> [What is required]
Your task is to transcribe the lines from the start of the data below through the line containing "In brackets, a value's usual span", inclusive, exactly as they stand and without the pictures.

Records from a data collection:
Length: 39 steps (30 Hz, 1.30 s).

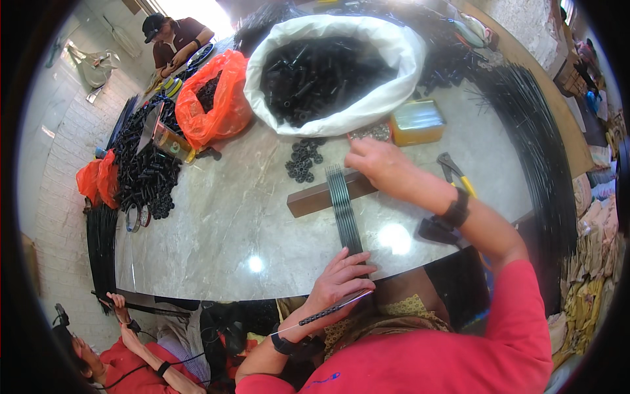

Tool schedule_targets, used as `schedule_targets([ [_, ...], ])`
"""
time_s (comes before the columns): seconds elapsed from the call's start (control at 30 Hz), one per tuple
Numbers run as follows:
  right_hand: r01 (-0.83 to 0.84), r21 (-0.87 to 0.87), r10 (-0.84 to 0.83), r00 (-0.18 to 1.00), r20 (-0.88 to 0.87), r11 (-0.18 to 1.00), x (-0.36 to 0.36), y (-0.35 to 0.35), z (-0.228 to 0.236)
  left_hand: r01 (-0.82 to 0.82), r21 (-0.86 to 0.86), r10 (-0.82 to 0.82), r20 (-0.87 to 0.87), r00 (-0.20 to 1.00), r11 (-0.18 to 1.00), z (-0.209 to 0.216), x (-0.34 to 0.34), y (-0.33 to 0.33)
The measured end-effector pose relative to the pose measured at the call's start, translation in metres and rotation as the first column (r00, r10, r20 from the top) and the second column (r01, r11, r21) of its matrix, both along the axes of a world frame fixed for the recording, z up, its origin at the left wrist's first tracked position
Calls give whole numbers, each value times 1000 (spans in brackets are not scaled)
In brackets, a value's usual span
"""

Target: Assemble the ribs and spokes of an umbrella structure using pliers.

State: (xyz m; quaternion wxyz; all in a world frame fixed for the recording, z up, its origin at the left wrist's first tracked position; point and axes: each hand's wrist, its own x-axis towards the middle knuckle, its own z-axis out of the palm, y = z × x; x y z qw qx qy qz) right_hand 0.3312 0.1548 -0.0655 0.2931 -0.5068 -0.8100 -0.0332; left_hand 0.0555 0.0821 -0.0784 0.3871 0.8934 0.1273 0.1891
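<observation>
My left hand (341, 279) grips the near end of a flat bundle of thin dark rods (344, 213). The rods' far ends rest over a brown rectangular bar (308, 202) lying on the table. A thin rod with a black ribbed section (328, 310) slants across by my left wrist; whether the hand holds it too, I cannot tell. My right hand (380, 164) is bent with fingers closed just in front of a small red box of little metal parts (373, 133). Anything between those fingertips is hidden. A pile of small black rings (304, 157) lies left of the rod tips.
A white sack of black tubes (335, 121) and an orange bag (216, 125) stand behind. A yellowish box (418, 123) and yellow-handled pliers (456, 172) lie right, with long black rods (541, 144) along the edge. Two other people (177, 43) work nearby at left.
</observation>
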Motion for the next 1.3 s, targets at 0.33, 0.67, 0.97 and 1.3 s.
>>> schedule_targets([
  [0.33, 37, -9, -38, 998, -55, 999, -10, 2, 4, -8, -48, 9, 20, 1000, 999, 0, 0, 0],
  [0.67, 112, 58, -121, 977, 178, 992, -16, 9, -1, -7, 6, 6, 44, 999, 1000, 9, 5, -1],
  [0.97, 403, 81, -410, 884, 224, 912, 51, -2, 41, -52, 2, 52, 43, 998, 999, 7, -1, -4],
  [1.3, 586, 211, -601, 623, 500, 783, 97, -5, 32, -36, -26, 37, 37, 999, 999, 3, 1, -3],
])
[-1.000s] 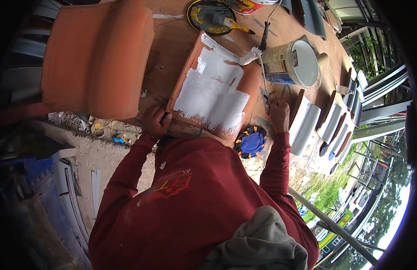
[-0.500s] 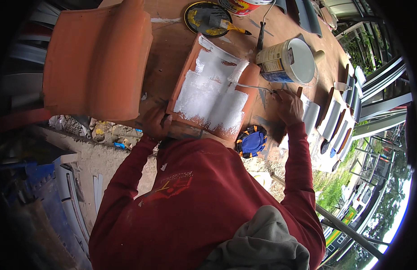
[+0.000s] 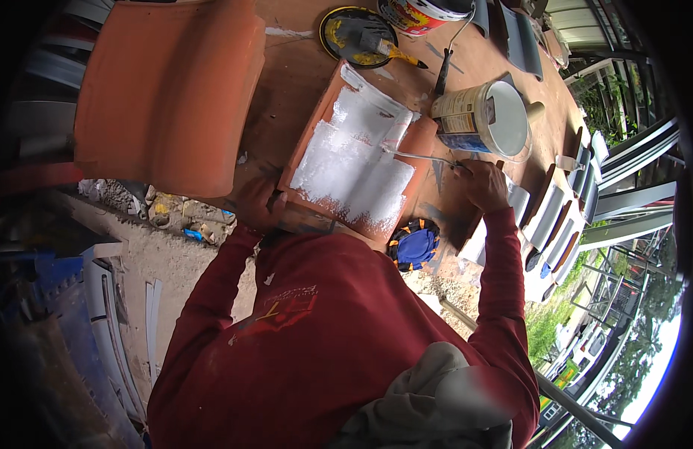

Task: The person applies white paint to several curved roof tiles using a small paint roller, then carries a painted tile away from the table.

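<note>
A curved clay roof tile [image 3: 300, 161] lies on the table in front of me, much of its top coated in white paint [image 3: 354, 157]. My right hand [image 3: 483, 185] is closed around the handle of a paint roller, whose thin wire frame [image 3: 429, 158] reaches left over the tile. The roller's sleeve is hard to tell from the white paint. At the tile's near left corner, my left hand [image 3: 260, 205] is in shade, its fingers bent against the edge. Bare orange clay shows along the tile's borders.
Right of the tile stands a paint bucket [image 3: 459, 120]. Beyond are a black lid [image 3: 346, 36] with a paintbrush [image 3: 395, 51] and another paint can [image 3: 417, 16]. A large clay tile [image 3: 167, 97] rests at left, a blue cloth item [image 3: 414, 245] by the near edge, painted tiles [image 3: 545, 213] at right.
The bare clay patch near the tile's upper right is now mostly covered with white. The roller frame has shifted slightly. The whole view has moved a little; my left hand stays at the corner.
</note>
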`<action>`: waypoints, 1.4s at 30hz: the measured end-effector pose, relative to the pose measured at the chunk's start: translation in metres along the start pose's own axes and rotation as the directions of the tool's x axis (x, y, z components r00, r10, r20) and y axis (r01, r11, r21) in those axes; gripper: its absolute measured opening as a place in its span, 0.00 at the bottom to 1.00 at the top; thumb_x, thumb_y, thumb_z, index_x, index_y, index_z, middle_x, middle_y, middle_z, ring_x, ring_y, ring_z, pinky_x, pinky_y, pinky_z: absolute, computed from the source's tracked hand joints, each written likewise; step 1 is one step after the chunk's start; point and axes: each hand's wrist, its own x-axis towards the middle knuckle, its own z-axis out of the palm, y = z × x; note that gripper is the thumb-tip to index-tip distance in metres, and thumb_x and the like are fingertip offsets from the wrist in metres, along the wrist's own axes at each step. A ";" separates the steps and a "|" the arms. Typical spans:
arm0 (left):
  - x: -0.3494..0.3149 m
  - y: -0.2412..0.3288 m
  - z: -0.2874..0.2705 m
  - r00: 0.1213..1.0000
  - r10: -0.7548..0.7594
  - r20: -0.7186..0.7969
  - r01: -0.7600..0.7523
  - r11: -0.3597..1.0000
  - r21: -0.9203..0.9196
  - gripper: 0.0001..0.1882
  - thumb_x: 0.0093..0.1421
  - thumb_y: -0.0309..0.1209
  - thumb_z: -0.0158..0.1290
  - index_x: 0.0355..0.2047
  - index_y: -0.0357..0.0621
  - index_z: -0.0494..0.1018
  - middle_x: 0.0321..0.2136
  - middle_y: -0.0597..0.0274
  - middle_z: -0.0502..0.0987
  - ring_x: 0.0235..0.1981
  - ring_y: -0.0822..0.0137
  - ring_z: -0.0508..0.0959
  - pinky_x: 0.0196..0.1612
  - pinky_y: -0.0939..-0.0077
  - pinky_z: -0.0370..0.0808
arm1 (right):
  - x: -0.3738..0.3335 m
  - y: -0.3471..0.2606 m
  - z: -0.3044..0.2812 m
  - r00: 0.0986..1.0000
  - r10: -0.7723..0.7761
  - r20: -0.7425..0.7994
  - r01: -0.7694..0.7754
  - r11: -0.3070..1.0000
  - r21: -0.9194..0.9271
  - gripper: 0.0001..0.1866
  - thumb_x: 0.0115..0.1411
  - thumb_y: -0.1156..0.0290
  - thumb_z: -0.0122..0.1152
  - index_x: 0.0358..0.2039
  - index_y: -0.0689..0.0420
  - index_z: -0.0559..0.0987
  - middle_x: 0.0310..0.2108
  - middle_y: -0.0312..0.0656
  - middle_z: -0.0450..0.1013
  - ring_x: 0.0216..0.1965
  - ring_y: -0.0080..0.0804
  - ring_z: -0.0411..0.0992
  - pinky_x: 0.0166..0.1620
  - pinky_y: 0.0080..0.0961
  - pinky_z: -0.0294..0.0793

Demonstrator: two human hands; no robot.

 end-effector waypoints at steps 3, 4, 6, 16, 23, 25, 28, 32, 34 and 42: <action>0.000 -0.002 -0.002 1.000 0.010 0.023 -0.010 1.000 0.007 0.22 0.58 0.40 0.56 0.44 0.33 0.77 0.42 0.40 0.77 0.43 0.41 0.77 0.48 0.51 0.74 | 0.000 0.000 0.000 1.000 -0.013 0.017 0.014 0.999 -0.032 0.10 0.59 0.61 0.64 0.32 0.53 0.83 0.28 0.47 0.79 0.33 0.50 0.78 0.35 0.45 0.75; 0.000 -0.003 -0.003 0.999 0.023 0.027 -0.023 1.000 -0.007 0.21 0.58 0.40 0.56 0.44 0.33 0.77 0.41 0.40 0.77 0.42 0.41 0.77 0.47 0.51 0.74 | 0.005 -0.008 0.012 0.997 -0.048 -0.056 0.045 0.998 -0.045 0.10 0.59 0.61 0.64 0.33 0.53 0.83 0.28 0.47 0.79 0.33 0.50 0.78 0.34 0.45 0.75; 0.005 -0.001 -0.001 0.999 0.041 0.030 -0.040 0.999 -0.018 0.21 0.58 0.39 0.56 0.43 0.33 0.77 0.40 0.41 0.77 0.42 0.41 0.77 0.46 0.51 0.74 | 0.016 -0.022 0.036 0.988 -0.081 -0.133 0.074 0.995 -0.060 0.10 0.59 0.61 0.64 0.33 0.53 0.83 0.29 0.46 0.79 0.32 0.50 0.78 0.34 0.45 0.75; 0.006 0.004 -0.002 0.998 0.063 -0.031 -0.063 0.998 0.003 0.19 0.59 0.38 0.56 0.41 0.33 0.76 0.36 0.43 0.76 0.38 0.43 0.76 0.41 0.53 0.74 | -0.023 0.008 0.008 0.987 0.095 -0.128 -0.091 0.995 0.039 0.10 0.59 0.61 0.64 0.36 0.53 0.83 0.33 0.44 0.80 0.34 0.48 0.78 0.37 0.43 0.76; 0.009 0.005 -0.009 0.996 0.005 0.089 -0.001 0.999 -0.051 0.19 0.60 0.39 0.55 0.42 0.34 0.76 0.37 0.43 0.76 0.39 0.43 0.76 0.43 0.53 0.73 | 0.043 -0.026 0.060 0.965 -0.110 -0.238 0.150 0.976 0.158 0.10 0.58 0.62 0.65 0.34 0.54 0.84 0.32 0.44 0.79 0.34 0.47 0.77 0.37 0.41 0.75; 0.009 0.004 -0.008 0.996 0.009 0.093 -0.007 1.000 -0.024 0.19 0.61 0.39 0.55 0.43 0.34 0.76 0.38 0.42 0.76 0.41 0.43 0.76 0.45 0.53 0.73 | 0.073 -0.043 0.069 0.953 -0.152 -0.262 0.202 0.963 0.179 0.10 0.58 0.62 0.65 0.34 0.55 0.84 0.32 0.44 0.79 0.33 0.48 0.77 0.36 0.41 0.75; 0.004 0.003 -0.003 0.997 0.018 0.078 -0.019 1.000 0.016 0.20 0.62 0.40 0.54 0.45 0.35 0.77 0.41 0.42 0.76 0.43 0.43 0.76 0.47 0.52 0.73 | 0.083 -0.058 0.068 0.951 -0.172 -0.259 0.224 0.956 0.189 0.10 0.59 0.62 0.64 0.34 0.55 0.83 0.33 0.45 0.79 0.33 0.49 0.76 0.36 0.41 0.75; -0.003 -0.001 0.000 0.998 0.006 0.064 -0.008 0.999 0.036 0.22 0.64 0.42 0.52 0.47 0.35 0.76 0.43 0.41 0.77 0.45 0.42 0.76 0.49 0.52 0.73 | 0.070 -0.071 0.063 0.930 -0.105 -0.353 0.197 0.951 0.238 0.10 0.61 0.64 0.63 0.35 0.57 0.83 0.29 0.45 0.77 0.29 0.45 0.76 0.33 0.39 0.74; 0.001 0.001 -0.002 0.998 -0.005 0.062 0.005 1.000 0.005 0.22 0.64 0.43 0.52 0.47 0.35 0.76 0.43 0.40 0.77 0.45 0.42 0.76 0.50 0.52 0.72 | 0.048 -0.078 0.062 0.971 0.049 -0.233 0.049 0.915 0.399 0.10 0.62 0.64 0.62 0.36 0.58 0.83 0.27 0.45 0.76 0.27 0.42 0.75 0.33 0.35 0.74; 0.005 -0.001 -0.003 0.993 0.036 0.111 -0.030 0.998 -0.058 0.22 0.64 0.42 0.51 0.47 0.33 0.75 0.42 0.41 0.77 0.43 0.42 0.76 0.49 0.52 0.72 | 0.011 -0.113 0.087 0.929 0.143 -0.342 0.045 0.873 0.485 0.12 0.62 0.66 0.61 0.42 0.57 0.82 0.30 0.46 0.77 0.30 0.46 0.77 0.33 0.38 0.75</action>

> [Answer space]
Length: 39 steps (30 Hz, 1.30 s).


Tool schedule_targets, used as `schedule_targets([ [_, ...], ])`
"""
time_s (comes before the columns): seconds elapsed from the call's start (control at 30 Hz), one per tuple
Numbers run as follows:
  right_hand: r01 (-0.83 to 0.84), r21 (-0.87 to 0.87), r10 (-0.84 to 0.83), r00 (-0.18 to 1.00), r20 (-0.88 to 0.87), r11 (-0.18 to 1.00), x (-0.36 to 0.36), y (-0.35 to 0.35), z (-0.228 to 0.236)
  left_hand: r01 (-0.82 to 0.82), r21 (-0.86 to 0.86), r10 (-0.82 to 0.82), r20 (-0.87 to 0.87), r00 (-0.20 to 1.00), r11 (-0.18 to 1.00), z (-0.209 to 0.216), x (-0.34 to 0.34), y (-0.33 to 0.33)
The measured end-effector pose relative to the pose measured at the call's start, translation in metres and rotation as the first column (r00, r10, r20 from the top) and the second column (r01, r11, r21) of its matrix, both along the axes of a world frame fixed for the recording, z up, its origin at the left wrist's first tracked position
Calls give whole numbers, each value times 1000 (spans in brackets are not scaled)
In brackets, a value's usual span

This exercise is now fully answered.